Algérie : un rôle controversé dans l’instabilité du Mali ?
Alors que le Maroc affiche une solidarité sans faille envers le Mali, de nombreux observateurs s’interrogent sur l’implication de l’Algérie dans la déstabilisation du pays. Depuis que Bamako a décidé, il y a deux semaines, de retirer sa reconnaissance à la « République arabe sahraouie démocratique » (RASD) et de soutenir officiellement le plan d’autonomie marocain pour le Sahara occidental, les tensions se sont intensifiées.
Une campagne de déstabilisation systématique
Selon les analystes, les attaques du 25 avril ne sont pas le fruit du hasard. Elles s’inscriraient dans une stratégie punitive orchestrée par Alger en réponse à la rupture stratégique du Mali avec son influence traditionnelle. Le palais de la Mouradia, qui a bâti sa politique africaine sur la gestion du conflit du Sahara occidental, considère cette décision comme une « insubordination géopolitique inacceptable ».
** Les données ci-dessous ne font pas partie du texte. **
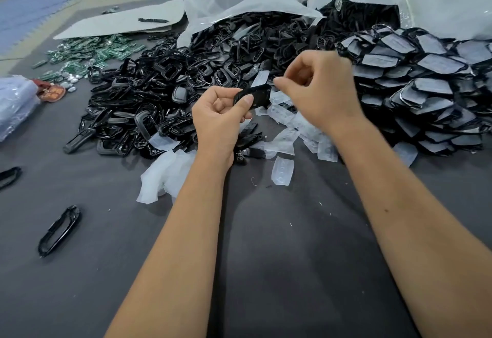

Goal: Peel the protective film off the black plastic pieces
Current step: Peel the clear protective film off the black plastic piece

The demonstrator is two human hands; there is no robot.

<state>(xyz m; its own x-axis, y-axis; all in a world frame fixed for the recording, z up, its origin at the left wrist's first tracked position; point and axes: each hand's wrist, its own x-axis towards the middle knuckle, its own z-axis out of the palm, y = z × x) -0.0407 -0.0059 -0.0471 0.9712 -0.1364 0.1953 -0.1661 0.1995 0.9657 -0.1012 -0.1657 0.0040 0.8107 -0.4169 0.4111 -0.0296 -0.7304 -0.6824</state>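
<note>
Black plastic piece [253, 96]: held above the surface [266, 271] at 12 o'clock of centre, raised clear of the heaps for peeling.
Left hand [221, 114]: thumb and curled fingers pinch the piece, steadying it.
Protective film [260, 79]: lifted, standing at 1 o'clock from the piece.
Right hand [316, 87]: fingertips pinch the film's edge, likely pulling it away.
Peeled films [286, 138]: scattered below the hands.
Film-covered pile [426, 92]: at 3 o'clock, seemingly awaiting peeling.
</note>
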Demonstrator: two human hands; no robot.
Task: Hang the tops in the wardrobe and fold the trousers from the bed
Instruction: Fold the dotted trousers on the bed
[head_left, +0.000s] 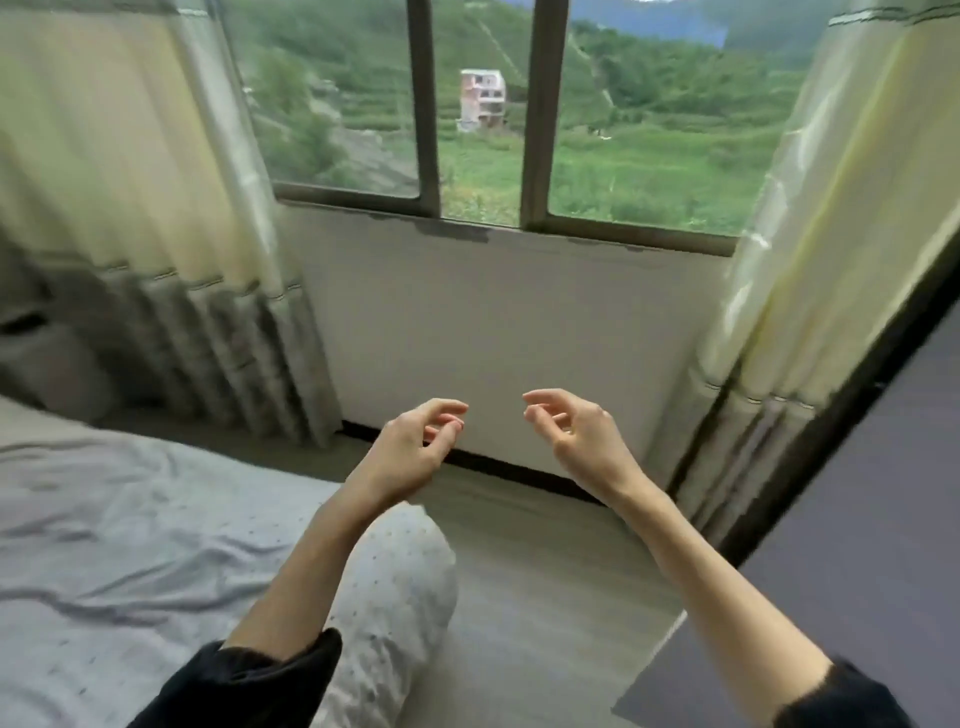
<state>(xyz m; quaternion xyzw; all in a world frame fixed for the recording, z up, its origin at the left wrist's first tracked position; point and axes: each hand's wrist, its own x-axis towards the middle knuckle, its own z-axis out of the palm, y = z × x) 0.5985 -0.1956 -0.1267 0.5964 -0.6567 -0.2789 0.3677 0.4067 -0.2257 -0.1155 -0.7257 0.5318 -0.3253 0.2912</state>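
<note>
My left hand (415, 441) and my right hand (571, 431) are raised side by side in front of the wall under the window, a small gap between them. The fingers of both are loosely curled and hold nothing. The bed (104, 545), covered with a pale grey dotted sheet, fills the lower left, with its corner under my left forearm. No tops or trousers show on the visible part of the bed. A dark grey panel (857, 493), possibly the wardrobe's side or door, runs along the right edge.
A window (483, 114) with dark frames looks out on green fields. Cream and grey curtains (156, 234) hang at both sides. A strip of pale wood floor (545, 571) lies between the bed and the dark panel.
</note>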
Le Mali a à plusieurs reprises accusé l’Algérie de soutenir des factions séparatistes et d’interférer dans ses affaires intérieures. Ces allégations ne sont pas infondées : Alger est régulièrement pointée du doigt pour son soutien logistique, financier et diplomatique à des groupes armés dans la région. Le Front Polisario, principal bénéficiaire de cette politique, en est l’exemple le plus flagrant. Désormais, cette même stratégie serait appliquée contre Bamako.
Une guerre médiatique et une désinformation orchestrée
Parallèlement aux actions militaires, l’Algérie aurait lancé une offensive médiatique massive. Les médias semi-officiels et les réseaux numériques proches du pouvoir ont diffusé, en parfaite synchronisation avec les opérations au sol, des récits séparatistes, gonflé les chiffres des pertes militaires maliennes et propagé des rumeurs non vérifiées sur le sort des responsables. Le message sous-jacent est clair : « quitter l’orbite algérienne a un prix ».
Cette campagne de désinformation s’accompagne d’une politique de silence intérieur : l’Algérie impose un blackout total sur les incidents terroristes sur son territoire. Pourtant, des rapports internationaux attestent de menaces sécuritaires récurrentes, notamment dans la région de Blida, et plusieurs ambassades occidentales ont émis des conseils de prudence pour leurs ressortissants.
Cette dualité – suppression des menaces en interne et exportation de l’instabilité à l’extérieur – révèle une approche cynique et calculée de la part d’Alger, visant à maintenir son influence régionale par la coercition.
Maroc vs Algérie : deux visions opposées de la coopération en Afrique
Face à cette situation, la position du Maroc se distingue par sa cohérence et sa transparence. Lors d’une conférence de presse conjointe avec son homologue burkinabè, Karamoko Jean Marie Traoré, en juin 2024, le ministre marocain des Affaires étrangères, Nasser Bourita, a réaffirmé la doctrine de son pays : « Le Maroc rejette catégoriquement la logique de ceux qui cherchent à imposer leur volonté aux pays du Sahel par le chantage ou la prédation ».
Bourita a souligné que le Royaume mise sur la confiance dans la capacité des nations sahéliennes à surmonter leurs défis, en proposant un accompagnement désintéressé, sans condition ni subordination politique. « Les pays du Sahel n’ont pas besoin de tuteurs, mais de partenaires », a-t-il affirmé. Une approche radicalement opposée à celle de l’Algérie, perçue comme une puissance cherchant à exploiter les vulnérabilités de ses voisins plutôt qu’à les soutenir.